I suspect the key here is "disk utility won't format it". Although you didn't specify the error, I can guess it, "cannot write to last block on device". During the format process, DU will automatically copy block 0 to the last block on the drive. If by chance block 0 gets wiped (back to zeros) Mac OS will automatically restore it from the copy at the end of the drive. I've actually seen this happen, twice, and it still impresses me. (and saves me the time of having to rebuilt it from scratch, a minor pain) It was intended as a nice "it just works" automatic repair feature, but turns out to be a very useful problem detection/early prevention step as well.
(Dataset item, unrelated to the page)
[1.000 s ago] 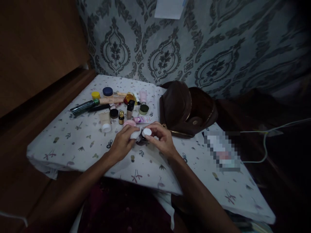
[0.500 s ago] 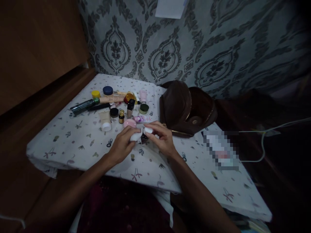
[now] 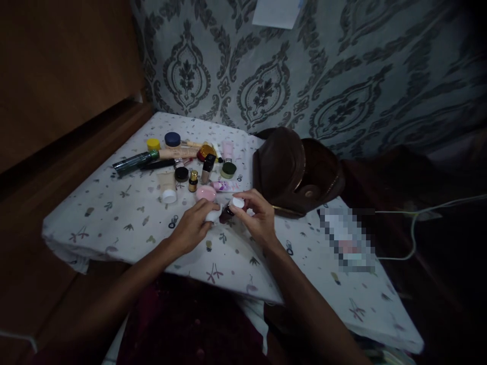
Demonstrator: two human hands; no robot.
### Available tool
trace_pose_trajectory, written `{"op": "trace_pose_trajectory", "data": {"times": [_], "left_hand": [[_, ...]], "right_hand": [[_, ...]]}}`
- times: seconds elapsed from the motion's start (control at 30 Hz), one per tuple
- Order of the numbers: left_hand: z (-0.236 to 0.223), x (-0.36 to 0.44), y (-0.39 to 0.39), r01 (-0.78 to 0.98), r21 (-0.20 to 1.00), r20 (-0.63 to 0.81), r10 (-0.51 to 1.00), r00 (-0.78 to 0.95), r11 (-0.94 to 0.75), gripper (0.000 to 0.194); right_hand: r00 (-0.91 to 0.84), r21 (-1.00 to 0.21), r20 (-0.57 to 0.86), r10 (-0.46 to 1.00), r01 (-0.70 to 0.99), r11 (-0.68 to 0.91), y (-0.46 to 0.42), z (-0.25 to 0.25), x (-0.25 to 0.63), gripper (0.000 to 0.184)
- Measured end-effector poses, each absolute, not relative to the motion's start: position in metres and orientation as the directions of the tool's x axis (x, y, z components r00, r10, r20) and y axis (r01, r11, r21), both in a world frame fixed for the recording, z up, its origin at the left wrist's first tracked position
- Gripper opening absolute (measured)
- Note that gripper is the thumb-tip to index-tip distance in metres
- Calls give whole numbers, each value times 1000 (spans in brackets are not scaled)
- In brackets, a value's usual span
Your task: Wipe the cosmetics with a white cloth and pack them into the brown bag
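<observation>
Near the middle of the table, my right hand [image 3: 258, 215] pinches a small dark container with a white cap [image 3: 238, 203]. My left hand [image 3: 193, 225] is closed around a crumpled white piece [image 3: 213, 215], perhaps tissue or cloth; its exact kind is unclear. The white piece is right beside the dark container, and I cannot tell whether they touch. Just beyond my left hand lies a pink round case [image 3: 206, 193]. A pink and purple tube [image 3: 224, 186] rests behind it, and a small black bottle with a gold cap [image 3: 193, 181] stands to its left.
Several cosmetics lie farther back, including a beige tube [image 3: 166, 182], a navy-lidded jar [image 3: 172, 139] and a green bottle [image 3: 135, 163]. A brown handbag [image 3: 281, 170] sits at the right. Beyond it is a blurred-out flat object [image 3: 346, 241] near a white cable [image 3: 414, 228].
My right hand has moved slightly right with the white-capped container, so more of its dark body shows. The left hand still grips the white piece. The camera view has shifted slightly.
</observation>
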State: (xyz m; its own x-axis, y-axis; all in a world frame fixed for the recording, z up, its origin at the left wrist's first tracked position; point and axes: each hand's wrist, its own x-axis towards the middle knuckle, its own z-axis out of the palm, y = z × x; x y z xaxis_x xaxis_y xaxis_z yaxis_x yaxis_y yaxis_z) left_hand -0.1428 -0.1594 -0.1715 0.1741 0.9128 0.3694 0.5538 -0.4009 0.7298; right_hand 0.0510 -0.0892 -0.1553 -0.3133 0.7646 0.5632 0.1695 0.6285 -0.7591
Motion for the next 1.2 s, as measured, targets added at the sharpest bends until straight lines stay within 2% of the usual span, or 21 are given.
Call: {"op": "trace_pose_trajectory", "data": {"times": [0.23, 0.4, 0.5, 0.6, 0.8, 1.0, 1.2], "left_hand": [[-170, -143, -161, 545, 723, 399, 900, 174, -425, 44], [-160, -150, -168, 516, 715, 481, 868, 126, -471, 48], [-156, -157, -175, 533, 706, 466, 873, 144, -466, 53], [-157, -159, -181, 573, 677, 437, 879, 191, -461, 54], [-161, -145, -189, 686, 476, 473, 818, 328, -551, 49], [-158, -119, -191, 727, 266, 390, 761, 519, -632, 50], [-159, -92, -175, 713, 171, 304, 725, 618, -680, 43]], "right_hand": [[-343, -770, 543, 766, 161, 618, -90, -151, 52, 11], [-366, -902, 372, 853, 74, 425, -95, -155, 56, 24], [-441, -950, 263, 858, 37, 311, -99, -163, 66, 32], [-459, -943, 250, 853, 86, 323, -104, -171, 82, 32], [-502, -901, 207, 840, 236, 363, -112, -187, 108, 29], [-480, -888, 196, 855, 282, 362, -111, -195, 109, 30], [-456, -868, 210, 865, 320, 380, -110, -197, 109, 31]]}}
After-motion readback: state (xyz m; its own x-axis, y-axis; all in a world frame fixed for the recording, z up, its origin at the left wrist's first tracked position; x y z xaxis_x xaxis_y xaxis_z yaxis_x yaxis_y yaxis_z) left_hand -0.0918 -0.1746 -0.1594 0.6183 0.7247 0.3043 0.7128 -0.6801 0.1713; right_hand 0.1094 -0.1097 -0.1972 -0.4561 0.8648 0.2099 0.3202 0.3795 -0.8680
Anyway, what this almost always means is that the controller in the computer or the controller in the device cannot access the entire drive. I've had this happen on a couple of flash drives that failed, one flash drive that arrived DOA, and on multiple cases where I was trying to attach a drive that just plain had more sectors than the adapter it was plugged into could access.

One of the most recent times I had this happen is when I was trying to plug in a 2TB drive into a powermac g5. Sure the drive was there, it saw it, it looked good, but DU refused to format it. I think I finally saw the error in console or on the command line. So I got to playing with it and found the last block it could actually access, a neat power of 2 below the 2tb block count on the drive. A little googling and yep, some of that model couldn't access that far.

I've seen internal optical drives hooked up via PATA while the hard drives were SATA, but nowadays they're usually SATA optical drives. But it wouldn't surprise me in the least to find one that had a lower capacity (narrower data bus) than the hard drive's SATA port. So in summary, I'm betting your ODD's SATA port simply can't handle the capacity of the drive. You could get around that by selecting a different drive of the same capacity that used a larger block size. I recently purchased a WD 4TB drive and was caught off-guard by its block size being 4KB instead of 512 bytes. This reduces the block count by a factor of 8, and makes it more backward-compatible. (it would have worked in that G5 despite its large capacity) At this point, the compatibility is limited more by the OS than by the hardware.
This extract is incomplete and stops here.